Personne n'est capable de mesurer la totalité des dépenses publiques pour le privé sous contrat (P. Vannier, interview)
Paru dans Scolaire le mardi 16 janvier 2024.
Le député Paul Vannier (LFI), membre de la Commission des affaires culturelles et de l'éducation de l'Assemblée nationale, est en charge d'une Mission d'information sur le financement des établissements privés sous contrat dont les recommandations sont attendues début mars. ToutEduc l'a interrogé sur la polémique suscitée suite aux propos de la nouvelle ministre de l'Education nationale, qui avait expliqué vendredi 12 janvier avoir choisi de scolariser ses enfants dans l'établissement privé sous contrat Stanislas à Paris en raison “des paquets d'heures qui n'étaient pas sérieusement remplacées“ dans l'école publique de son secteur (Littré).
ToutEduc : Après deux jours très agités, Amélie Oudéa-Castéra a fini par présenter des “excuses“ aux enseignants de l'école Littré qu'elle a rencontrés ce 16 janvier, qu'en pensez-vous et appelez-vous comme certains parlementaires à sa démission ?
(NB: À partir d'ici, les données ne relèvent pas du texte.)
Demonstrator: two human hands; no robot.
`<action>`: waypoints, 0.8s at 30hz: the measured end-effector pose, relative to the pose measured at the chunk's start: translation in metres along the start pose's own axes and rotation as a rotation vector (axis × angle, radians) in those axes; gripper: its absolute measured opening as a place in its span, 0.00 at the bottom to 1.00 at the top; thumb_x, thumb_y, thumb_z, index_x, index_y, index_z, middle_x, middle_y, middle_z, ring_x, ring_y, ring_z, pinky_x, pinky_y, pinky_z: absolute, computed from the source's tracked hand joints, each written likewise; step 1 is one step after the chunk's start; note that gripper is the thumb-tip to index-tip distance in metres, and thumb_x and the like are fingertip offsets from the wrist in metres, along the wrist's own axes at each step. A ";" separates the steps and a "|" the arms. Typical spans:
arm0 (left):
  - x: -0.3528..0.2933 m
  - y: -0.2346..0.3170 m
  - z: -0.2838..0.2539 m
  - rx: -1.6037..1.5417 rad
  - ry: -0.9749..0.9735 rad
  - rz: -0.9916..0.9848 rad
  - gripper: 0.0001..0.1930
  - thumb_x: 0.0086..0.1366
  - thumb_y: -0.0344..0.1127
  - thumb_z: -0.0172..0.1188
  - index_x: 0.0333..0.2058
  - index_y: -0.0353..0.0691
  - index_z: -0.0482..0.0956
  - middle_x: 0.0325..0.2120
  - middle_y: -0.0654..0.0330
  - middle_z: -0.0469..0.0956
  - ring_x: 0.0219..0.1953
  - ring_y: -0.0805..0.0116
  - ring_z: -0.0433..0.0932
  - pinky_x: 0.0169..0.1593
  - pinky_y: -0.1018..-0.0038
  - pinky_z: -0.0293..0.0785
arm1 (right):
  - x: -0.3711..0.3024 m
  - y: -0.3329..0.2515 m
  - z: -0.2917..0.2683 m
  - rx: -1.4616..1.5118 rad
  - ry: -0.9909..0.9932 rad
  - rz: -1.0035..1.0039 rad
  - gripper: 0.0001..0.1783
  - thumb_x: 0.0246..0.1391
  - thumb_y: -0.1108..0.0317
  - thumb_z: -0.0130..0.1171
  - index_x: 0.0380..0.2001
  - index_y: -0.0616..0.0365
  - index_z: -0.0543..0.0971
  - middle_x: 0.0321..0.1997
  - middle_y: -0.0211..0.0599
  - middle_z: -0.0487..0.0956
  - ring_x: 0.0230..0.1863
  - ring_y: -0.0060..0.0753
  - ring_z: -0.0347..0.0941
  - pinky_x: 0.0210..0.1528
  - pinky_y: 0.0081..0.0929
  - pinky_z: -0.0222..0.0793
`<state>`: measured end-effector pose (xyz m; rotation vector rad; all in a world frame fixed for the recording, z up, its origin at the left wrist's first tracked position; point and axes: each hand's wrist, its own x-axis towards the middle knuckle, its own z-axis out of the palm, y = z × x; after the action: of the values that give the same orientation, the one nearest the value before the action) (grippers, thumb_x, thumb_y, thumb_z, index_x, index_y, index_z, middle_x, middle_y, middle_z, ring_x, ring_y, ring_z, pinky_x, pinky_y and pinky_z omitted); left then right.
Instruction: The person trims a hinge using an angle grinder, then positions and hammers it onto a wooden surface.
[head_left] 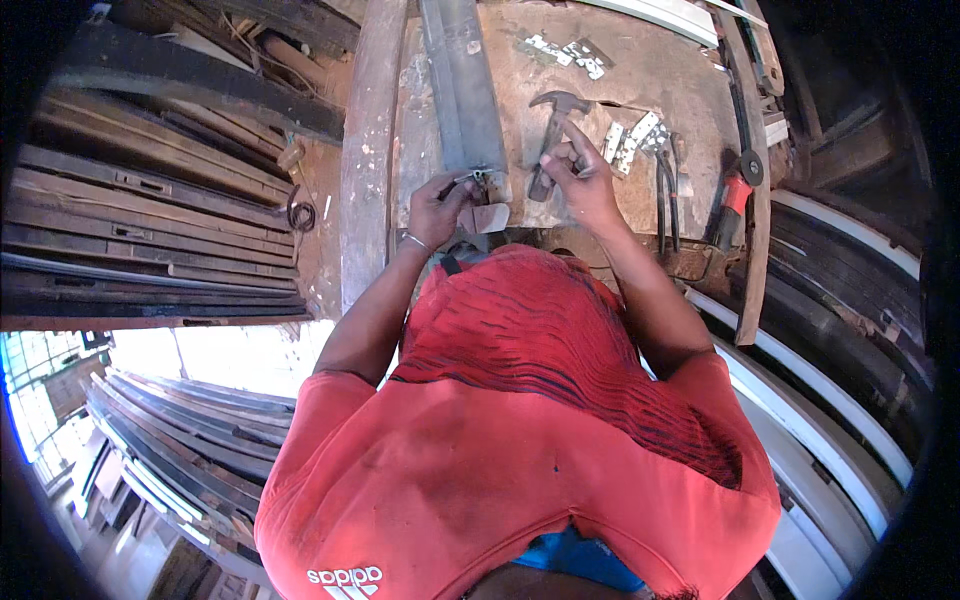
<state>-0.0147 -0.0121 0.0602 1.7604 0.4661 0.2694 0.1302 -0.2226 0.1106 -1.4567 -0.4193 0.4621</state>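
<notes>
My left hand (438, 208) is closed at the near end of a long dark grey beam (462, 90) that lies on the workbench. Its fingers pinch a small metal piece (478, 176), too small to make out fully. Just below the fingers a pale flat piece (487, 217) sticks out. My right hand (582, 180) hovers over the handle of a claw hammer (556, 102), index finger stretched out, thumb apart and the other fingers curled. The hammer seems to lie on the bench rather than in my grip. Metal hinges (635, 140) rest just right of this hand.
More hinges (575, 55) lie toward the bench's far side. Black-handled pliers (667, 200) sit near its front right, beside a red angle grinder (735, 195). The worn wooden bench (520, 30) has raised side rails. Dark timber frames (140, 220) are stacked at left, white lengths (820, 440) at right.
</notes>
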 end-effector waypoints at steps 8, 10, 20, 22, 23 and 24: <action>-0.003 0.003 -0.002 0.121 -0.025 0.170 0.11 0.65 0.30 0.63 0.45 0.37 0.84 0.38 0.53 0.85 0.41 0.68 0.83 0.46 0.72 0.77 | 0.001 0.000 0.037 -0.181 -0.181 -0.065 0.15 0.61 0.70 0.60 0.49 0.64 0.77 0.40 0.39 0.83 0.43 0.24 0.77 0.48 0.25 0.72; -0.005 0.004 -0.001 0.079 -0.012 0.098 0.11 0.65 0.29 0.63 0.46 0.38 0.84 0.38 0.53 0.85 0.41 0.67 0.83 0.47 0.72 0.77 | 0.001 0.002 0.042 -0.237 -0.233 -0.051 0.14 0.61 0.69 0.60 0.48 0.65 0.78 0.41 0.39 0.83 0.44 0.25 0.77 0.50 0.25 0.72; -0.005 -0.002 -0.004 0.053 -0.022 0.157 0.12 0.65 0.31 0.63 0.46 0.36 0.83 0.40 0.53 0.85 0.44 0.67 0.83 0.49 0.71 0.77 | 0.006 0.008 0.050 -0.354 -0.185 -0.078 0.12 0.62 0.67 0.57 0.46 0.62 0.79 0.37 0.41 0.83 0.41 0.25 0.78 0.46 0.27 0.74; -0.004 -0.005 -0.004 0.071 -0.026 0.168 0.12 0.65 0.32 0.63 0.46 0.36 0.83 0.40 0.53 0.85 0.44 0.67 0.82 0.50 0.71 0.76 | 0.006 0.005 0.050 -0.374 -0.164 -0.027 0.12 0.62 0.68 0.57 0.46 0.62 0.78 0.35 0.40 0.83 0.38 0.25 0.78 0.43 0.27 0.74; -0.004 -0.005 -0.004 0.069 -0.027 0.167 0.12 0.65 0.32 0.63 0.46 0.36 0.83 0.40 0.53 0.85 0.44 0.67 0.82 0.50 0.71 0.76 | 0.007 0.004 0.050 -0.386 -0.151 -0.049 0.12 0.62 0.68 0.57 0.45 0.62 0.78 0.34 0.39 0.83 0.36 0.25 0.78 0.40 0.27 0.74; -0.004 -0.004 -0.003 0.076 -0.025 0.147 0.12 0.66 0.32 0.63 0.46 0.36 0.83 0.40 0.54 0.85 0.44 0.67 0.82 0.50 0.71 0.76 | 0.007 0.004 0.050 -0.398 -0.136 -0.070 0.11 0.62 0.68 0.57 0.45 0.62 0.78 0.33 0.38 0.82 0.33 0.25 0.77 0.37 0.26 0.73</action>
<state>-0.0207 -0.0104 0.0571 1.8737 0.3332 0.3365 0.1087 -0.1762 0.1100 -1.7928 -0.6988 0.4392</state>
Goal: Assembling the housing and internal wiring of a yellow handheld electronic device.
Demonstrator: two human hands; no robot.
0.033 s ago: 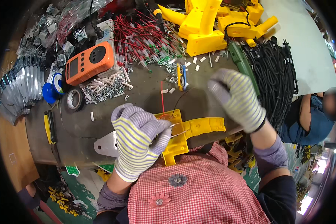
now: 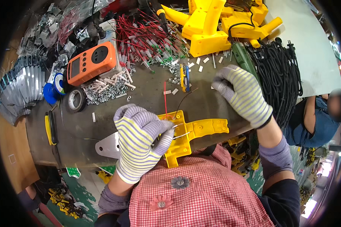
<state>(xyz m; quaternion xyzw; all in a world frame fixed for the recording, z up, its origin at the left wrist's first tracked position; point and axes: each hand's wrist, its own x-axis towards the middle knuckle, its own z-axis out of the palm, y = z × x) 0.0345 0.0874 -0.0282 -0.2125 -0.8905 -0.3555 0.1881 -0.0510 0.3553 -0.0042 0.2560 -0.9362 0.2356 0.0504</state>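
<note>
In front of my apron lies a yellow plastic housing half (image 2: 210, 128) with a curved handle. My left hand (image 2: 142, 138), in a striped knit glove, is closed over its left part, thumb and forefinger pinched on thin wires (image 2: 182, 135) with pale ends. A red wire (image 2: 165, 100) and a dark wire (image 2: 185, 99) stick up from the housing. Beside the left hand rests a grey metal plate (image 2: 107, 146), partly covered by it. My right hand (image 2: 244, 94) is raised right of the housing, fingers curled; a small white piece shows at its fingertips, whether held I cannot tell.
An orange meter (image 2: 91, 63), black tape roll (image 2: 76, 100), nuts and white tubes lie at left. Yellow-blue cutters (image 2: 184, 77) lie ahead. Red-wired parts (image 2: 147, 41), yellow housings (image 2: 204, 32), a green tool (image 2: 244, 60) and black cables (image 2: 278, 72) fill the back. A person sits at right.
My right hand has shifted slightly, its fingers curling more downward. The dark wire's upper end now leans farther right. My left hand stays nearly in place.
</note>
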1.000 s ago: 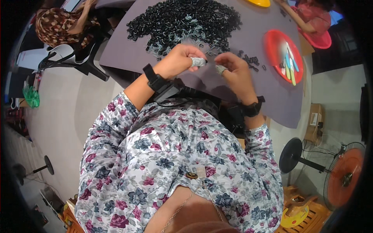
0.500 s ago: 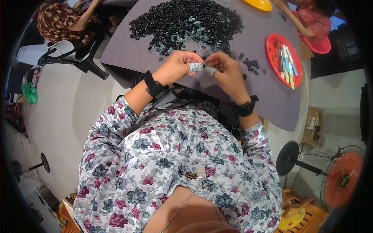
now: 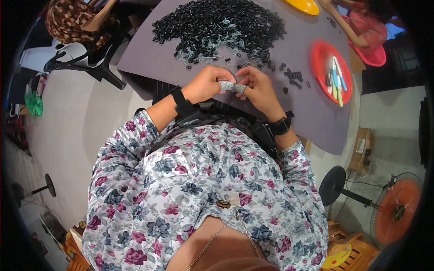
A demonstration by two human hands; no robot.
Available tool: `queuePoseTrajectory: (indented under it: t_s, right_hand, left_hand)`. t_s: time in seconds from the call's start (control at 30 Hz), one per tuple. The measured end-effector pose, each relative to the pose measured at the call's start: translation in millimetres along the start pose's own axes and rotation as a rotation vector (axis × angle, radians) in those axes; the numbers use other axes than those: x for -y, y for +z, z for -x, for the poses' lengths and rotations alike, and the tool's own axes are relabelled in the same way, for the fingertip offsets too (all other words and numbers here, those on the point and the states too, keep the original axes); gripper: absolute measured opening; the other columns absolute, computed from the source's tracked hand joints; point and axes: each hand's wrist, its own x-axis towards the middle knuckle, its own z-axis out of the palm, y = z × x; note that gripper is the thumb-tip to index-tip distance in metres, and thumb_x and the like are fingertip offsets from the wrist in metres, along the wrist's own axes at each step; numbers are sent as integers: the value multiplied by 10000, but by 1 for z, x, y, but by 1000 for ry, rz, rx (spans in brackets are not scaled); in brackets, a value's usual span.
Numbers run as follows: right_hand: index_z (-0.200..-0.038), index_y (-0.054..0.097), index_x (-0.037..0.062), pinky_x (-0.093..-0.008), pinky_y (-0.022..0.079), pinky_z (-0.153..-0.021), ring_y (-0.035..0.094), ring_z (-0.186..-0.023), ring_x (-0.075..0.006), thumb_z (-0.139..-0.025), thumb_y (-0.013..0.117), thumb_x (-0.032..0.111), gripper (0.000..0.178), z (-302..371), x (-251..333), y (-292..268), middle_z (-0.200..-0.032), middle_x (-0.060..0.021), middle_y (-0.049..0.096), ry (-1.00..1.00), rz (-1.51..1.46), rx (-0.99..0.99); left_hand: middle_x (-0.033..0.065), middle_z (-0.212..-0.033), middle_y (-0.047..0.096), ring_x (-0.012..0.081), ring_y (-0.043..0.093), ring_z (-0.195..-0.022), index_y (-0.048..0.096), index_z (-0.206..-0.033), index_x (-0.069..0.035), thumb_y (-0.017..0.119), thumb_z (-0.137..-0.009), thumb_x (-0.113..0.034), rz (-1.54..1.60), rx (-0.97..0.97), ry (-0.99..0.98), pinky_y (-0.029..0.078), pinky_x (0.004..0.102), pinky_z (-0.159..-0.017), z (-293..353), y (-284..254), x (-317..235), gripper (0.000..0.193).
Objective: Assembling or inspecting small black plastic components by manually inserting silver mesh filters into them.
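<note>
My left hand (image 3: 209, 84) and my right hand (image 3: 254, 86) meet over the near edge of the table, thumbs tip to tip. Greyish wrapping covers both thumbs. The fingers of each are pinched together; whatever lies between them is too small and too hidden to name. Just beyond them spreads a big heap of small black pieces (image 3: 217, 27). Pale thin pieces (image 3: 214, 45) are mixed into its near side. To the right of my right hand lie several loose black pieces (image 3: 294, 76).
A red tray (image 3: 319, 77) on the table's right side holds knife-like tools with coloured handles (image 3: 335, 83). A yellow plate (image 3: 305, 5) sits at the far edge. Two other people (image 3: 74, 22) are at the far left and far right. A fan (image 3: 398, 212) stands lower right.
Both hands have drawn slightly nearer to my body and closer together. A small dark piece that showed between the fingertips is now hidden.
</note>
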Motion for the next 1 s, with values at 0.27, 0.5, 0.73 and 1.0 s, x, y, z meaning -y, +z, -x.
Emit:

Paul Vannier : Oui j'appelle à sa démission. Non pas parce qu'elle scolarise ses enfants dans le privé, c’est sa liberté. Mais parce qu'elle a menti pour dénigrer l’école publique, ses enseignants, afin de masquer les raisons véritables d’un choix personnel. Depuis que la ministre s’est engluée dans cette polémique, nous assistons à une forme de privatisation de la fonction. Or l'école publique pendant ce temps est en voie d'effondrement avec, par exemple, 1000 écoles qui ont été fermées depuis 2017. Mais de ça elle ne dit rien. Peut être parce qu’elle n’en sait rien étant manifestement dépourvue de toute qualification pour le poste qu’elle occupe.
ToutEduc : Sur le fond, il serait question du nombre d'heures non remplacées dans les établissements publics par rapport à ceux du privé. Quelle est votre lecture des propos tenus par la nouvelle ministre de l’Éducation nationale ?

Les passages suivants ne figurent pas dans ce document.